• **What you should do**
Below are some entries. Transcribe the lines from the one holding "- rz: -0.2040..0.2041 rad" to the one holding "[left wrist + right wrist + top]", inclusive, but not the pictures among them.
□ □ □
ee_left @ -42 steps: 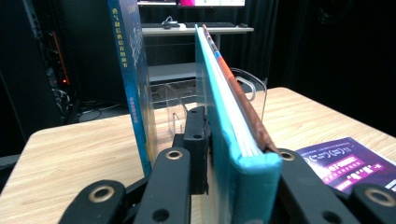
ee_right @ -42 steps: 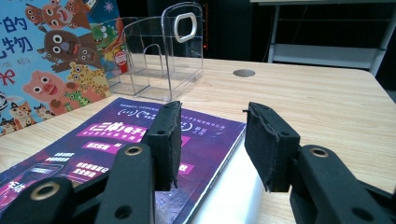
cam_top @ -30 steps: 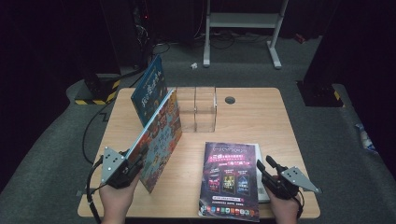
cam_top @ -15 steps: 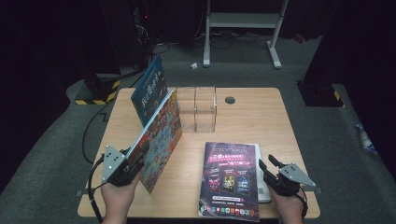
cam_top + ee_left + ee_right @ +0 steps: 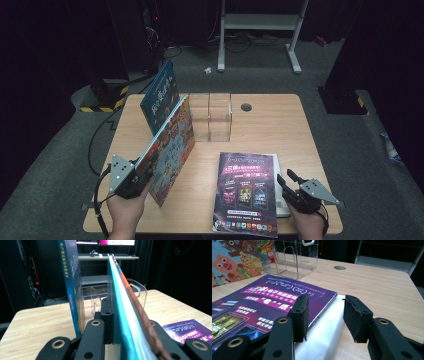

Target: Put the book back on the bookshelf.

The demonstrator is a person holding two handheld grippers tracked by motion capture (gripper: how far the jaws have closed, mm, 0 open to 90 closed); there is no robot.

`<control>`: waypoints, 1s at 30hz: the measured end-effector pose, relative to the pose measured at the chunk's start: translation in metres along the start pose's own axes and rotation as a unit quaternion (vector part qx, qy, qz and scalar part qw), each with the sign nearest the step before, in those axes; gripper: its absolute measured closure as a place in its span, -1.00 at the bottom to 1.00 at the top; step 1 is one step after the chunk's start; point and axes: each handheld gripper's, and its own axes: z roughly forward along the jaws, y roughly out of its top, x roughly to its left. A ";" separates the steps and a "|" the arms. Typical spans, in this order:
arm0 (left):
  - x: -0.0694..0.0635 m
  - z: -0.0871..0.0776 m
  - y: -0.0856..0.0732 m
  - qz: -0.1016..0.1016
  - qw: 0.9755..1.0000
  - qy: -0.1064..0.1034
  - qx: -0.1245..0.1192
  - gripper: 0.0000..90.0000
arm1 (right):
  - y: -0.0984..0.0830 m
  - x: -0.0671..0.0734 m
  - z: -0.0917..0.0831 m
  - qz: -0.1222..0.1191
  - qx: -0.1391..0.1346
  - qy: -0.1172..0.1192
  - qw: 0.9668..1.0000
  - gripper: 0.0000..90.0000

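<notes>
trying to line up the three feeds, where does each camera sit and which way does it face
High view: above the person's side, looking forward and down on the table; both forearms, left gripper and right gripper show.
Left gripper view: rides the left gripper, looking along its fingers clamped on the cartoon book, toward the clear rack.
Right gripper view: rides the right gripper, fingers open over the purple book.
Shared: rack, cartoon book and purple book appear in all three.

Both grippers are black: the left gripper (image 5: 131, 176) and the right gripper (image 5: 296, 194) each carry a grey three-cornered plate, black padded jaws, round metal rivets, and a trailing black cable
</notes>
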 end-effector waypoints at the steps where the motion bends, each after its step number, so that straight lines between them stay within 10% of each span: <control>1: 0.000 0.000 0.001 0.004 1.000 -0.001 0.003 0.79 | 0.000 0.000 0.000 -0.001 -0.002 -0.001 1.000 0.23; 13: -0.008 0.006 0.016 0.031 0.999 -0.016 0.016 0.81 | 0.000 -0.006 -0.003 0.009 -0.009 -0.002 1.000 0.23; 30: 0.022 -0.006 0.033 -0.017 1.000 -0.011 0.019 0.81 | 0.001 -0.007 -0.005 0.012 -0.014 -0.003 1.000 0.23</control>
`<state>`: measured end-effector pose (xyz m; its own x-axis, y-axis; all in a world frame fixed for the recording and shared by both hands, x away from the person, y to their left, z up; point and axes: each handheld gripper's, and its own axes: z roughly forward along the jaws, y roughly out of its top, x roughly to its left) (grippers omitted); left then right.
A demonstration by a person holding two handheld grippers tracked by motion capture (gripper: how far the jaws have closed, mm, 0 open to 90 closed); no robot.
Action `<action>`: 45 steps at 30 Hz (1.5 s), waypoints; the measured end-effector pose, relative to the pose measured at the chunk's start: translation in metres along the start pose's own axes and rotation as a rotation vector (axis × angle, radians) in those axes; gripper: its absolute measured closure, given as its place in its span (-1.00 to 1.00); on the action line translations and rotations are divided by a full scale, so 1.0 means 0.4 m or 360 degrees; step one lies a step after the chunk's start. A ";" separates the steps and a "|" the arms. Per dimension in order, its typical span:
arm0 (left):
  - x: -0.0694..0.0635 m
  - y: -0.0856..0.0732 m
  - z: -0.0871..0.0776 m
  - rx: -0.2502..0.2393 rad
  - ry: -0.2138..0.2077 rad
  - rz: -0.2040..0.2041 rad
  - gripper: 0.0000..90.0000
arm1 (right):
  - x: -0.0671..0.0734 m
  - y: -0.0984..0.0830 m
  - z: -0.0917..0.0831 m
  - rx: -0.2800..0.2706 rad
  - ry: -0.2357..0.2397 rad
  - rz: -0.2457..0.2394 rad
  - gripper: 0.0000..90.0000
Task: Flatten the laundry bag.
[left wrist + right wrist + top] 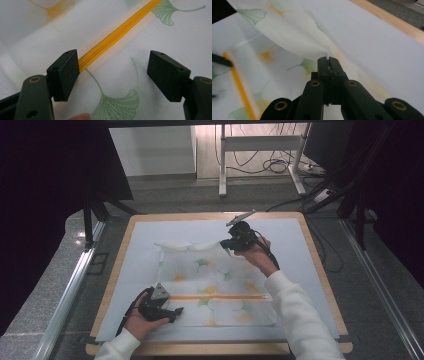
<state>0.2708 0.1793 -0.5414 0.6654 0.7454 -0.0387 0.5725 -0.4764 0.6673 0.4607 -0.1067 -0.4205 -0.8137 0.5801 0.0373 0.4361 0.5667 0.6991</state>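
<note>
Two grippers work one white cloth cover (pixel 210 285) printed with green and yellow ginkgo leaves, which lies on the pale sheet (pixel 300 250) that covers the wooden table (pixel 320 270). An orange zipper (pixel 220 297) runs across the cover's near part, parallel to the table's front edge.

Your right gripper (pixel 226 245) sits over the far right part of the cover. In the right gripper view its jaws are pressed together on a corner of the fabric (pixel 327 53), and the cloth rises from the jaws in a taut, lifted fold toward the upper left. In the high view the far edge of the cover is bunched and raised between that gripper and the far left corner.

Your left gripper (pixel 177 311) rests low at the cover's near left corner, pointing along the fabric to the right. In the left gripper view its jaws stand wide apart with nothing pinched between them; the zipper (pixel 117 35) runs diagonally and passes just beside the left jaw's pad, while a green leaf print lies in the gap. The pads appear close above the cloth; whether they touch it cannot be told.
</note>
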 end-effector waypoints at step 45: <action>0.001 -0.003 0.001 -0.0009 -0.0005 -0.0005 -0.45 | 0.097 -0.196 -0.053 -0.0031 0.0115 -0.0052 -0.07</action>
<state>0.2704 0.1798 -0.5426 0.6653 0.7453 -0.0434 0.5719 -0.4714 0.6714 0.3867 -0.1411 -0.4587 -0.8533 0.5173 0.0651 0.4018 0.5730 0.7143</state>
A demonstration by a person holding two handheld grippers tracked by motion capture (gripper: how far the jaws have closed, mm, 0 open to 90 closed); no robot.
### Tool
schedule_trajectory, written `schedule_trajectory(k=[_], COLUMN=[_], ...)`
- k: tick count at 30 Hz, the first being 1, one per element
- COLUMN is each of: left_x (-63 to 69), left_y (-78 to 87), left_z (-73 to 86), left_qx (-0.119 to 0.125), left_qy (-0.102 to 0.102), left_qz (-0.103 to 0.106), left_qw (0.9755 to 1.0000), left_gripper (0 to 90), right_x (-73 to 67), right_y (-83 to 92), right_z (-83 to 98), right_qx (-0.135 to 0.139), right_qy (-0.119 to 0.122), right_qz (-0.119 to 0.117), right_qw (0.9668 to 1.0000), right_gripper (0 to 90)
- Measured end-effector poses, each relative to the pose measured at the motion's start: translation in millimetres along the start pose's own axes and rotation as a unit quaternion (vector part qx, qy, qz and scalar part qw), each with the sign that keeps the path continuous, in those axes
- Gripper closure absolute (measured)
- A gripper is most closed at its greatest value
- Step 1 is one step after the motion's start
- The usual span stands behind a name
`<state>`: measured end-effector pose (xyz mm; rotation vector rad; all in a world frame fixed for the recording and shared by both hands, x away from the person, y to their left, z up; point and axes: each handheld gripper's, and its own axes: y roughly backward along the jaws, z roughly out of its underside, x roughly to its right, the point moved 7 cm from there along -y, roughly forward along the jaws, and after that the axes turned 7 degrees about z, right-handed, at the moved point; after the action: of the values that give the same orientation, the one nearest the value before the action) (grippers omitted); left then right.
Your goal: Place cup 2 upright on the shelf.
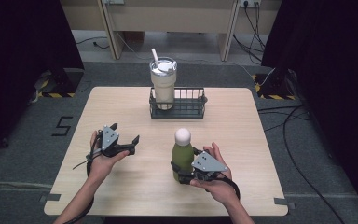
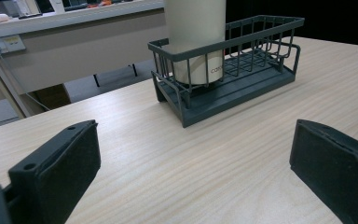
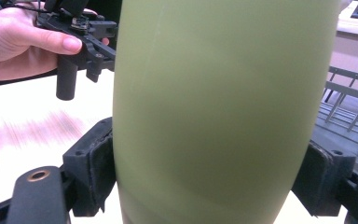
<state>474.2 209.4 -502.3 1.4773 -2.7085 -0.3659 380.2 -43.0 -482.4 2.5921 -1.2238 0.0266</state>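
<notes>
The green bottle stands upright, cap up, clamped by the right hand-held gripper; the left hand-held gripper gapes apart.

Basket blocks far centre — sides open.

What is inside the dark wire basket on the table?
A cream tumbler with a lid and white straw stands in the wire basket's left end; the right part is empty. The tumbler's contents are hidden by its opaque wall.

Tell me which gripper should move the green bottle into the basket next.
Right. The right gripper has its jaws closed around the green bottle, which stands near the wire basket. The left gripper is open, holding nothing, off to the side.
</notes>
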Motion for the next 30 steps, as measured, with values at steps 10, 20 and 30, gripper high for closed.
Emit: schedule_trajectory(k=[10, 20, 30], left_x=[-1.2, -0.8, -0.5], left_y=[0.3, 0.0, -0.4], left_z=[0.9, 1.4, 3.1], left_qx=[0.0, 0.0, -0.002], left_qy=[0.004, 0.007, 0.008], left_qz=[-0.001, 0.0, 0.0], left_qw=[1.0, 1.0, 1.0], left_gripper=[1.2, 1.5, 1.5], right_x=[3.7, 8.0, 19.2], right_y=[-0.8, 0.4, 1.2], right_z=[-1.2, -5.6, -14.6], right_qx=[-0.003, -0.001, 0.007], right_qy=[-0.01, -0.02, -0.027], right_qz=[0.009, 0.014, 0.034], right_qw=[0.9999, 0.9997, 0.999], right_gripper=[20.6, 20.7, 20.8])
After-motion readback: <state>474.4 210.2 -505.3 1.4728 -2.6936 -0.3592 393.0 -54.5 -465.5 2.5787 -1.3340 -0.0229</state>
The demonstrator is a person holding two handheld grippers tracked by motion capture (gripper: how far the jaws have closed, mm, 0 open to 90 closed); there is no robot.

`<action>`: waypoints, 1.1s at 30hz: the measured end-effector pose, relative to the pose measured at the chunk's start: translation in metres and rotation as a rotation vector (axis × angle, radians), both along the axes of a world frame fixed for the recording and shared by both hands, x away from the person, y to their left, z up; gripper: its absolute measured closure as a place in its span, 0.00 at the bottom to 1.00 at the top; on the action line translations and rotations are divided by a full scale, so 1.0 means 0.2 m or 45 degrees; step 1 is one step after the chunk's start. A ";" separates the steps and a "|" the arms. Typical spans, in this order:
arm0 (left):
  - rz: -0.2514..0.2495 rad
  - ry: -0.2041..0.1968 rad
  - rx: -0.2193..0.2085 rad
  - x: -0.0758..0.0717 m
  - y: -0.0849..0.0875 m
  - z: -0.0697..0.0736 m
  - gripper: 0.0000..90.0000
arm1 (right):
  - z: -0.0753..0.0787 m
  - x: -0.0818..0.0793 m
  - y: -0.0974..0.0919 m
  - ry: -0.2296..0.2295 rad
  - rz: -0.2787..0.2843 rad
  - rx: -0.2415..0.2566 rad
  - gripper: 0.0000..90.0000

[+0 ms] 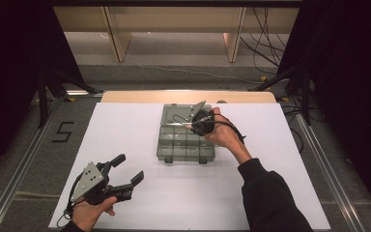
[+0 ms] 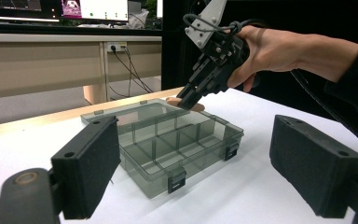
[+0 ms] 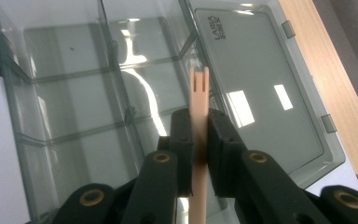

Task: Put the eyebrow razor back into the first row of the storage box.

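An open smoky-clear compartment box (image 1: 185, 145) lies in the middle of the white table, its lid (image 3: 261, 93) laid flat on the far side. My right gripper (image 1: 196, 123) hangs over the box's far right part, pointing down, shut on a thin beige flat piece (image 3: 198, 93) with a forked tip. In the left gripper view that piece (image 2: 190, 105) sits low over the back compartments, just under the right gripper (image 2: 186, 99). My left gripper (image 1: 130, 167) rests near the table's front left, jaws wide open with nothing between them, aimed at the box (image 2: 168, 140).
The white table cover (image 1: 270, 159) ends at a wooden strip (image 1: 188, 96) along the far edge. Black stands (image 1: 43, 87) and cables (image 1: 270, 53) lie on the floor beyond, with desks behind. Dividers (image 3: 121, 88) split the box into several compartments.
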State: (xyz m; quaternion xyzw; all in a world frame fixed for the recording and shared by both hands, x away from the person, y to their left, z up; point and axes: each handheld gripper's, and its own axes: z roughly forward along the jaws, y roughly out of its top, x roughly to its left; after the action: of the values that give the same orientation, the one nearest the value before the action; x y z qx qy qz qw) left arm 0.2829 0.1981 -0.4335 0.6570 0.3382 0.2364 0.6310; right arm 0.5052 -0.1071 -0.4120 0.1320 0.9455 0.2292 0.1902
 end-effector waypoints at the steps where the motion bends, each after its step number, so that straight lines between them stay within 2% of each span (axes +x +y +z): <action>1: 0.000 0.000 0.000 0.00 0.00 0.00 0.18 | 0.00 0.00 0.00 0.003 0.006 -0.004 0.91; 11: -0.002 -0.001 -0.001 0.00 0.00 0.00 0.18 | -0.03 0.03 -0.02 0.005 0.016 -0.030 0.91; 24: -0.001 -0.001 -0.002 0.00 0.00 0.00 0.18 | -0.07 0.04 -0.03 0.042 0.027 -0.059 0.92; 33: -0.001 -0.001 -0.004 0.00 0.00 0.00 0.18 | -0.06 0.03 -0.02 0.043 0.006 -0.023 0.85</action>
State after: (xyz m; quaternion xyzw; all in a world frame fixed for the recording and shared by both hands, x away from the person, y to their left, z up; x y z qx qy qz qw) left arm 0.2824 0.1986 -0.4332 0.6560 0.3380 0.2359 0.6322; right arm 0.5117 -0.1117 -0.4230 0.1320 0.9508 0.2187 0.1750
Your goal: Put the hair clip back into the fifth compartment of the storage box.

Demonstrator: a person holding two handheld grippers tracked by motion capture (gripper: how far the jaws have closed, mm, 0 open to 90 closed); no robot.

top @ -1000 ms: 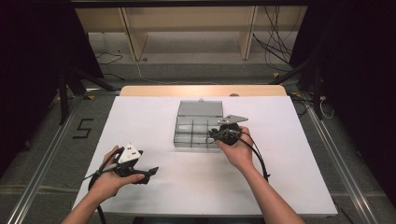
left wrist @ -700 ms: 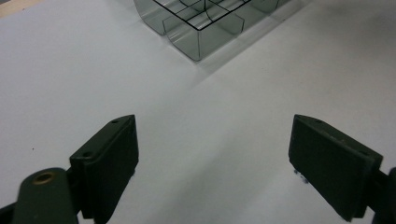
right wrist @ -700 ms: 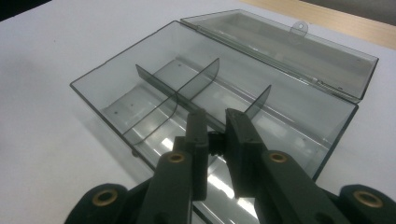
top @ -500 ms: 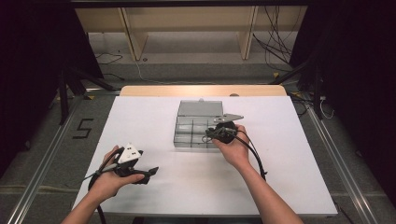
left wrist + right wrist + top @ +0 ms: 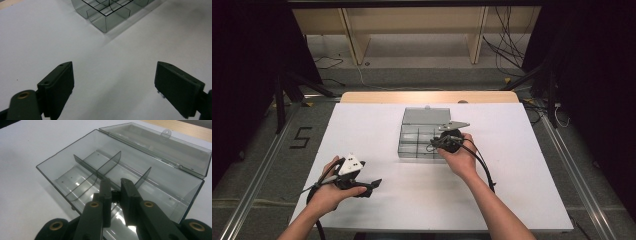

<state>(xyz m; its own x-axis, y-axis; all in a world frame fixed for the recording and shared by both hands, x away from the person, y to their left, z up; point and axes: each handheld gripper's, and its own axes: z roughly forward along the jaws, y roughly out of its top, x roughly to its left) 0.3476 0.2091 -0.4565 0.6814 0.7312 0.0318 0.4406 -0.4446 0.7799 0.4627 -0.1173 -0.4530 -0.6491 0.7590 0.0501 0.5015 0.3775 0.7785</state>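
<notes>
Tabletop (image 5: 377,125) white under my view, carrying a clear compartment box (image 5: 424,135) at its middle, lid (image 5: 160,145) thrown back toward the far edge. My right claw (image 5: 115,187) sits over the box's near right part, jaws nearly closed, pinching a small dark piece I cannot make out. My left claw (image 5: 113,85) rests near left, well apart, jaws wide and empty.

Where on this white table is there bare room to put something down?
Plenty: the white table lies bare right of the clear compartment box, left of the box up to the table edge, and along the near edge between the left gripper and right gripper. It is crowded where the right gripper reaches into the box.
</notes>
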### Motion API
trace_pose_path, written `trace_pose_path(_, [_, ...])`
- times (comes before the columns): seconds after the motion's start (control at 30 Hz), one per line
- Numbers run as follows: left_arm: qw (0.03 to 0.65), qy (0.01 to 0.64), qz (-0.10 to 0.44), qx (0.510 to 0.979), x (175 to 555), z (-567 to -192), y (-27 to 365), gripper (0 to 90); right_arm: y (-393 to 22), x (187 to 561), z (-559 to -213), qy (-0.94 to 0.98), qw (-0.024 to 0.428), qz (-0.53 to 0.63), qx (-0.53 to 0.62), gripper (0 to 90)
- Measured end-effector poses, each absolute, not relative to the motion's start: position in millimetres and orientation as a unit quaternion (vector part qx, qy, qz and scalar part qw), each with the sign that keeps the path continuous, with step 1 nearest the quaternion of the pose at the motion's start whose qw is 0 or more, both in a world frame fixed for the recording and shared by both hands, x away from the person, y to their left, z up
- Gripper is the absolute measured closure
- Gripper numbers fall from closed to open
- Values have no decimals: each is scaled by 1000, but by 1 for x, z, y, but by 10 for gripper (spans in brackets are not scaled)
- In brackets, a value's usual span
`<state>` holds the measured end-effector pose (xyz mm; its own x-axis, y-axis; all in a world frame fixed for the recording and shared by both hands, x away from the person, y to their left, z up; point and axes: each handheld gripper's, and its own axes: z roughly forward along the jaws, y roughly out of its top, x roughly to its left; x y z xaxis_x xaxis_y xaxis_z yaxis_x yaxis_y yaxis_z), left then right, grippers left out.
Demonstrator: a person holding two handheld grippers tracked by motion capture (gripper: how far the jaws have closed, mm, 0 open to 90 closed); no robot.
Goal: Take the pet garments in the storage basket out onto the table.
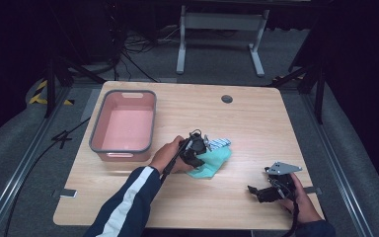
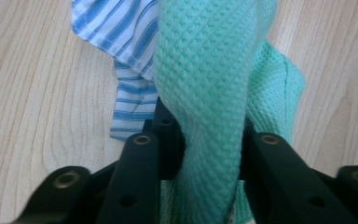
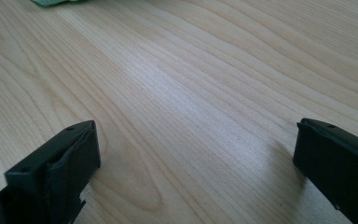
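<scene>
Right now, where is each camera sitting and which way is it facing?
High view: above the person's side, facing forward and down at the table; both forearms and hands show.
Left gripper view: rides the left gripper, facing along its jaws, shut on the green cloth.
Right gripper view: rides the right gripper, facing bare wood between open jaws.
Shared: high and left gripper views both show the green cloth and the striped cloth.

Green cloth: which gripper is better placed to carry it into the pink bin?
Left. The left gripper is already clamped on the green cloth and sits nearer the pink bin. The right gripper rests open on bare table, farther away.
</scene>
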<state>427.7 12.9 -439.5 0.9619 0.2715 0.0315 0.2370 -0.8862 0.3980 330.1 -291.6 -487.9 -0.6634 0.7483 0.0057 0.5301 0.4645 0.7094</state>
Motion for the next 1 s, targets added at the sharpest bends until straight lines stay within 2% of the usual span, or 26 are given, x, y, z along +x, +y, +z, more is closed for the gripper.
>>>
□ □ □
• **Task response**
  - rz: -0.2040..0.2041 rad
  - gripper: 0.0000..90.0000
arm1 (right):
  - x: -0.0671..0.0734 m
  - y: -0.0984..0.0830 m
  - z: -0.0917..0.0831 m
  - rx: -0.2800..0.2706 rad
  - ry: -0.2357..0.2397 rad
  - rz: -0.2457..0.2394 rad
  - gripper: 0.0000..90.0000
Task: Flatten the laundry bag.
[left wrist + right wrist + top] 

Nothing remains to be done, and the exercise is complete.